In describing her hopes for the novel after it was published, Morrison cast herself as equally troubled, not so much by the ghosts of slavery as by the lack of their visual recognition within institutional and spatial frames. This is how she put it in 1989:
There is no place you or I can go, to think about or not think about, to summon the presences of, or recollect the absences of slaves; nothing that reminds us of the ones who made the journey and of those who did not make it. There is no suitable memorial or plaque or wreath or wall or park or skyscraper lobby. There’s no 300-foot tower. There’s no small bench by the road. There is not even a tree scored, an initial that I can visit or you can visit in Charleston or Savannah or New York or Providence or, better still, on the banks of the Mississippi. And because such a place doesn’t exist (that I know of), the book had to.

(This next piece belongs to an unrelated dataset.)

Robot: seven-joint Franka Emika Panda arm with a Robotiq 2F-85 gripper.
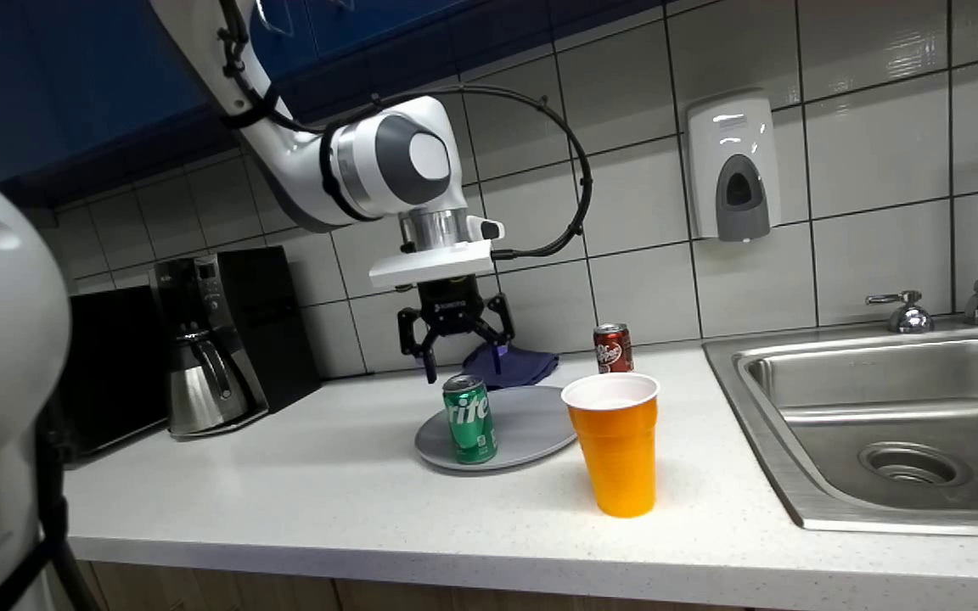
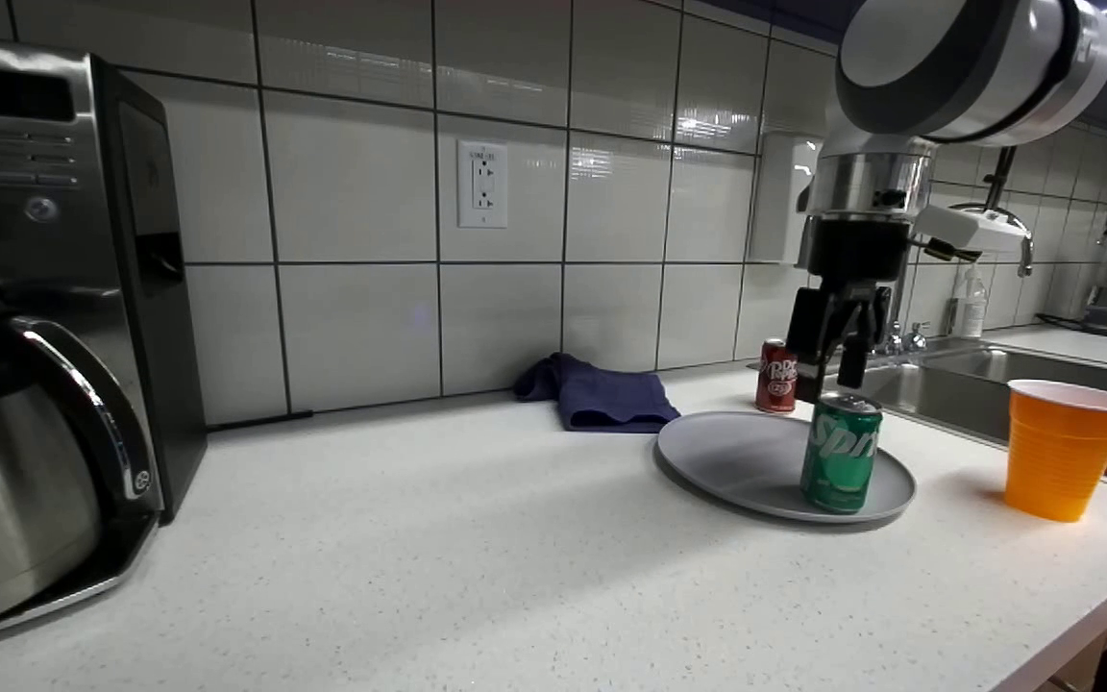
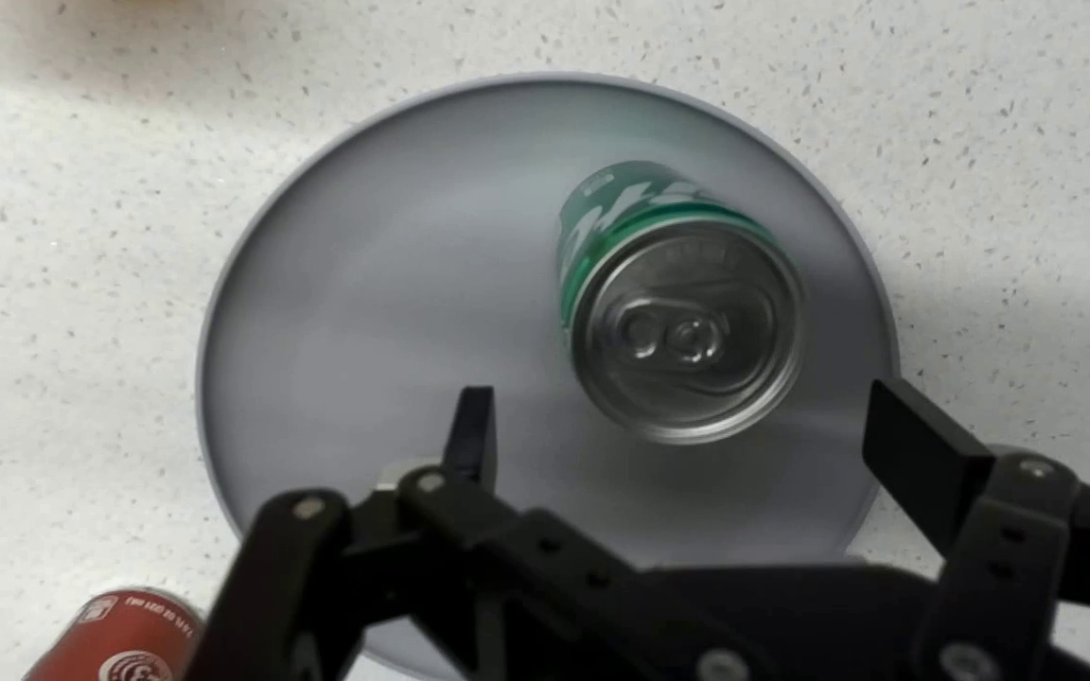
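Ctr. point(image 2: 419, 538): Sprite can point(image 3: 682, 307) shows clear pull-tab point(image 3: 668, 333) only in wrist vw.

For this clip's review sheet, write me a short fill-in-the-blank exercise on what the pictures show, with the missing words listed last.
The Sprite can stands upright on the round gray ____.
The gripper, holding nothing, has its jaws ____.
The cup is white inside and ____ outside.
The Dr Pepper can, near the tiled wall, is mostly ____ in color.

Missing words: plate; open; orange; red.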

Here, Beloved is framed as a spur to and a placeholder for a set of materializations capable of figuring the enslaved. Yet Morrison’s yearning for memorial markers—and the deeply imagistic tendencies of her writing in general—also beg the question: just what did slavery look like in the late 1980s and early ’90s, when it could be represented at all?
More to the point, how did visual artists figure the “peculiar institution” as a cultural and political fact? In so doing, upon what materials—whether historical, textual, vernacular, or artistic—did they draw, and why? To what extent did their works rhyme with prior modes of representing the enslaved both within dominant archives and counterhegemonic formations? How did visual practitioners reckon with the slave’s position as a form of sexed and gendered property located at the nexus of Western civilization’s material, aesthetic, and phantasmatic economies? Was art about slavery meant to point up or offer an escape from the continuing effects of white supremacy for black subjects on the ground, in representation, and within aesthetic discourse? Ultimately, what visions of the modern era come into focus when refracted through the lens of artistic meditations of slavery, especially given the institution’s profound repercussions for our understanding not only of how blackness looks and functions but also of how human life is lived and felt?